Here’s more evidence that sports is a goldmine for machine learning

If you really like sports and you’re really skilled at data analysis or machine learning, you might want to make that your profession.

On Thursday, private equity firm Vista announced it has acquired a natural-language processing startup called Automated Insights and will make it a subsidiary of STATS, a sports data company that Vista also owns. It’s just the latest example of how much money there is to be made when you combine sports, data and algorithms.

The most-popular story about Automated Insights is that its machine-learning algorithms are behind the Associated Press’s remarkably successful automated corporate-earnings stories, but there’s much more to the business than that. The company claims its algorithms have a place in all sorts of areas where users might want to interact with information in natural language — fitness apps, health care, business intelligence and, of course, sports.

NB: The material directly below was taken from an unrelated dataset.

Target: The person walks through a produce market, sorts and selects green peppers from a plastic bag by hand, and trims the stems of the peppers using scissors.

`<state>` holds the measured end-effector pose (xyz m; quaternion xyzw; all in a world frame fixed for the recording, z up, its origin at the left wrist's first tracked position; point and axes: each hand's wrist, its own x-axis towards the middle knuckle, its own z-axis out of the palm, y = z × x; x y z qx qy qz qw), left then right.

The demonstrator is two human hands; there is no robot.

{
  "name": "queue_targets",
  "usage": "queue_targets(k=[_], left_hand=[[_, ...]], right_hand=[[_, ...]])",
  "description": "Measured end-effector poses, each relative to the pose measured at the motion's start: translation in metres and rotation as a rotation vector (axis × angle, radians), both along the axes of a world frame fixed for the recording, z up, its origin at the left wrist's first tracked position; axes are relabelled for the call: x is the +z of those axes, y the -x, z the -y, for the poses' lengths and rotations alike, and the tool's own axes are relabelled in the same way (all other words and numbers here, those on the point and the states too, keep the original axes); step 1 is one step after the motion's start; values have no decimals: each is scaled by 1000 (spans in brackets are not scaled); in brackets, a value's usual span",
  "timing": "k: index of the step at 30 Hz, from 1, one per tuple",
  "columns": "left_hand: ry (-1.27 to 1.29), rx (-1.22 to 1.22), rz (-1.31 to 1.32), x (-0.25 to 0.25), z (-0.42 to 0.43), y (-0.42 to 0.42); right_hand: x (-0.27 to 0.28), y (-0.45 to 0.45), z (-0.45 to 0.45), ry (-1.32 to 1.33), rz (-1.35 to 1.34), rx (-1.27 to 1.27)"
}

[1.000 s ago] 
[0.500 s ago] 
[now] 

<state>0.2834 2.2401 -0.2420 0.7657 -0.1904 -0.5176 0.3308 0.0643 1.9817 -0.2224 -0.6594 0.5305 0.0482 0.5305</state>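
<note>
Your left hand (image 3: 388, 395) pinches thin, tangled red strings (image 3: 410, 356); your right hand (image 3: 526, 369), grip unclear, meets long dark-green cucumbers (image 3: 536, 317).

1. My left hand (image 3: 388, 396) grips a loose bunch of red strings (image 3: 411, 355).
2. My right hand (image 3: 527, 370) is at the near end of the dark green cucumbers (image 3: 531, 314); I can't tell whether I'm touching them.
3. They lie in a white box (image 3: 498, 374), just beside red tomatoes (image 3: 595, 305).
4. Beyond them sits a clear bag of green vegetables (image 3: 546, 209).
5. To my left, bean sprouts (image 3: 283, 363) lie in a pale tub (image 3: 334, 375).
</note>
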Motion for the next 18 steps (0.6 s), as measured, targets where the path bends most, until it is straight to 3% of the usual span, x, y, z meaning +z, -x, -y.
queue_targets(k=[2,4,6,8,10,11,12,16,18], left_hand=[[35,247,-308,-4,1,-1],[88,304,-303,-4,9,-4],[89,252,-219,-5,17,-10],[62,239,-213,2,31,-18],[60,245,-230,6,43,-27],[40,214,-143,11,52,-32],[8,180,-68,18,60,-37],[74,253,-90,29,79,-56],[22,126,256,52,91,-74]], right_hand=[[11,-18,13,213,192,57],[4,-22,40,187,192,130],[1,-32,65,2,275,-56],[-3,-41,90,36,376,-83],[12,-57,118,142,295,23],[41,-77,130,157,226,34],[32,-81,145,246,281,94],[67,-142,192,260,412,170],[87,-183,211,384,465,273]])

In fact, someone from Automated Insights recently told me that fantasy sports is a potential cash cow for the company. Because its algorithms can analyze data and the outcomes of individual matchups, it can deliver everything from in-game trash-talk to post-game summaries. The better the algorithms are at mimicking natural language (i.e., not just regurgitating stats with some static nouns and verbs around them), the more engaging the user experience — and the more money the fantasy sports platform, and Automated Insights as a partner, make. Automated Insights already provides some of this experience for Yahoo Sports.


So it’s not surprising that STATS would acquire Automated Insights. STATS provides a lot of data products to broadcasters and and folks selling mobile and web applications, ranging from analysis to graphics to its SportVU player-tracking system. At our Structure Data conference next month in New York, STATS Executive Vice President of Pro Analytics Bill Squadron will be on stage along with ESPN’s vice president of data platforms, Krish Dasgupta, to discuss how the two companies are working together the sate an ever-growing sports-fan thirst for data. (We’ll also have experts in machine learning and deep learning from places such as Facebook, Yahoo and Spotify discussing the state of the are in building machines that understand language, images and even music.)

And Automated Insights isn’t even STATS’s first acquisition this week. On Tuesday, the company announced it had acquired The Sports Network, a sports news and data provider. In September, STATS acquired Bloomberg Sports.

More broadly, though, the intersection of sports and data is becoming a big space with the potential to be huge. Every year around this time, people in the United States start going crazy over the NCAA collegiate men’s basketball tournament (aka March Madness) and spend billions of dollars betting on it in office pools and at sports books. And every year for the past several, we have been seeing more and more predictive models and other tools for helping people predict who’ll win and lose each game.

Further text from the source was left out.